The centres have had a profound yet little reported impact on traditional media and media ethics. Quality newspapers such as The New York Times and The Washington Post that several years ago wouldn’t have dreamed of running serious investigative journalism from outside sources now regularly carry projects by non-profits such as ProPublica, The Centre for Public Integrity and The Centre for Investigative Reporting.

Collaborations on major investigations are almost routine. It sometimes looks as if mainstream media has outsourced long-form, time-consuming and risky journalism to non-profit centres, many of which are staffed and edited by former senior colleagues.

The 60 non-profit members of the Investigative News Network have between 600 and 1000 publication, distribution and collaboration deals with external partners, according to Davis and he expects the trend to grow over the next few years.

Something else has changed: in my experience reporters always craved assurance that the editorial content of their newspaper was not influenced by the business side of the operation. That there was a “Chinese wall” between the two. This may have been an ideal rather than reality but it was an article of faith nevertheless.

Today, the top editorial guy in a non-profit spends most of his or her time chasing foundations and wealthy funders and watching over projects. The only question I heard a senior non-profit executive ask when he was told about a journalism conference was: will there be funders there?

The last seven years have been traumatic for US investigative journalism and could have been fatal. It is more than gratifying that philanthropic foundations have put their money where their concerns are for accountability and having a robust watchdog media.

However, it seems the public has been largely mute on the matter. We know they don’t much care for journalists, but they do care about the same issues of accountability, scrutiny of the powerful, and having quality information that journalists and foundations sweat over. The question is do they care enough to pay for it? Ultimately, do they care about democracy? The same question needs to be asked in Australia.

Mainstream journalism in Australia has not been as hard hit as in the United States. The ABC, Fairfax and News Limited continue to do robust investigative reporting. But it would be naive to believe this can continue indefinitely.
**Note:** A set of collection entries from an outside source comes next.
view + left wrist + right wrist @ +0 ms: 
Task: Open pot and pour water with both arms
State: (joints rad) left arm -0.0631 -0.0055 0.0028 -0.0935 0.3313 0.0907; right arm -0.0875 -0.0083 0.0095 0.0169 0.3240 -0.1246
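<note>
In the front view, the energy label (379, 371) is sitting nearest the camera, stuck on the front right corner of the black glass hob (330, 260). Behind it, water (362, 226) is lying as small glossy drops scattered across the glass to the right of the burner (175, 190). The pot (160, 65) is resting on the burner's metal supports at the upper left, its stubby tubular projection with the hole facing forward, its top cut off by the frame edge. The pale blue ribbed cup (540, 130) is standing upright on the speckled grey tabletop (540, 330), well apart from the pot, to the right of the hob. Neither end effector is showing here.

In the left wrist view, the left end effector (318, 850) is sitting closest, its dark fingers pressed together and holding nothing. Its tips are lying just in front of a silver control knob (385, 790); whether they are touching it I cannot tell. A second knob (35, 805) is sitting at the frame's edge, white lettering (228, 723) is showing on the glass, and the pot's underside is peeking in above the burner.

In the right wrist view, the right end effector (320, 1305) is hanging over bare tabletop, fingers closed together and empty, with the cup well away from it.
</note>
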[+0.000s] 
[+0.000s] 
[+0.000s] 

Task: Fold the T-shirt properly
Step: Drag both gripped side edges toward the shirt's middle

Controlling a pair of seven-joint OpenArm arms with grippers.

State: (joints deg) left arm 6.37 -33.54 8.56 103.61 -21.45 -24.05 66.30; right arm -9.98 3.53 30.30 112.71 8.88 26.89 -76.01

Local publishers are cutting costs and we know that investigative journalism is relatively expensive, making it vulnerable to managers who are looking at the bottom line. The Global Mail’s Monica Attard, in a submission to the Finkelstein inquiry into media and media regulation, warned that “though the Australian experience lags behind that of the United States in time, it is no less severe.’’ So one must ask who will be doing in-depth reporting in 10 years time?

The philanthropic scene in Australia, for a variety of reasons, generally is not as concerned as its US counterpart about the vital role media play in a democracy. However, the good news is that developments in the past few years may signal a richer, more diverse quality media in future.

Not that long ago we didn’t have Crikey, The Global Mail, The Conversation, Inside Story, or New Matilda. Furthermore, an increasing number of university journalism schools are recognising that student assignments, with careful supervision, can be published online as well as in traditional outlets.

While not widely reported in the media, it also is encouraging that the Finkelstein inquiry recommended that tax deductibility in future might be introduced to encourage philanthropists to donate to news ventures and that a centre for investigative journalism could be established at a tertiary institution or a collective of such institutions. Wotif.com founder Graeme Wood’s multi-million support for The Global Mail so far is unprecedented in Australia but other models such as The Conversation are bound to emerge.

I believe these trends will grow and urge Australian philanthropists to note the words of the US Federal Communications Commission report on “The Information Needs of Communities” that “without strong reporting, the issues that philanthropists care about – whether health, environment, children, fiscal responsibility – are all shortchanged.”